If you want to separate the French, German, and Italian portions, after all have been part of Switzerland is a ht tough because a lot of the French parts were added after the Napoleonic wars. Really, anything after that, I'm not sure Switzerland would become separated because after 1815 the Swiss are officially neutral. Perhaps the best point to do it after that would probably be during the 1860's with Italy and Germany conjoining. But at that point tbe Swiss were a pretty distinct portion of Europe and I don't think integration would come easy.
Even simpler actually. While certainly part of the Francophone territories were acquired at Vienna (namely those which had been part of the Prince-Bishopric of Basel, loosely associated with the Old Swiss Confederacy at various times) , the area of the canton of Vaud had been acquired in 1536 in a war with Savoy and was predominately French speaking as well, along with Neuchatel and parts of Fribourg and the Valais.
Now, the Old Swiss Confederacy was more of a permanent alliance of otherwise independent states than a unified body, but it had a unified foreign policy (for the most part) and was recognised as independent from the Holy Roman Empire following Westphalia so I think this counts enough.
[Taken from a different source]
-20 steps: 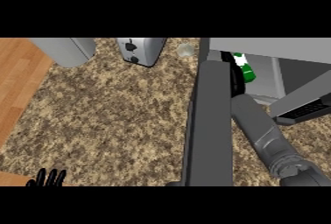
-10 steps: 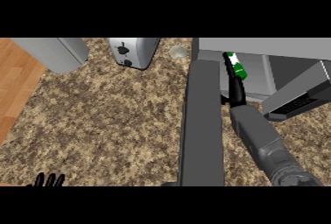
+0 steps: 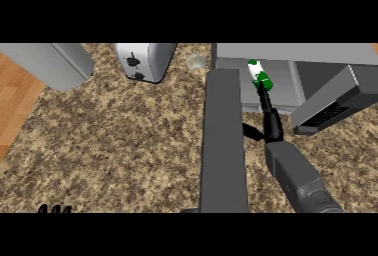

In essence we can dismember it during the Revolutionary Wars:
1. The establishment of the Lémanic Republic is followed, as OTL, by a French invasion and establishment of the Helvetic Republic, rather than being made a canton of the new republic Léman is instead split out as a sister republic (including more of Fribourg than OTL), later being annexed into France at the same time as the Rauracian Republic (formed from the Prince-Bishopric of Basel). History progresses roughly as OTL, with the Valais being annexed to France in 1802, but the Ticino is detached and annexed to the Cisalpine Republic at the same time as the Valtellina. This leaves a rump Switzerland that is near-exclusively Germanic (Neuchatel having, as OTL, being granted to a minor general) save for the Romansch and possibly a small French minority in Fribourg. Switzerland gets forced into the Confederation of the Rhine, and then Napoleon dies in 1812. In the resultant peace treaty France agrees on a minimal restoration of the old order- the Kingdom of Italy (including the Ticino) under Eugene de Beauharnais remains but the Papal States are restored to Latium, Sardinia is also restored (plus Genoa but minus Nice and Savoy) and Tuscany+Lucca+Parma is made a Habsburg puppet state, Austria also annexing the Istrian territories. Murat retains Naples by dint of not doing anything stupid, the pre-war situation is restored for Spain, the Confederation of the Rhine largely dismantled and France is able to retain all annexed territories west of the Rhine, including the Swiss annexations. Rump Switzerland is bundled into a new Germanic Confederation and eventually ends up either following the path of OTL Austria or being incorporated into an eventual German Union.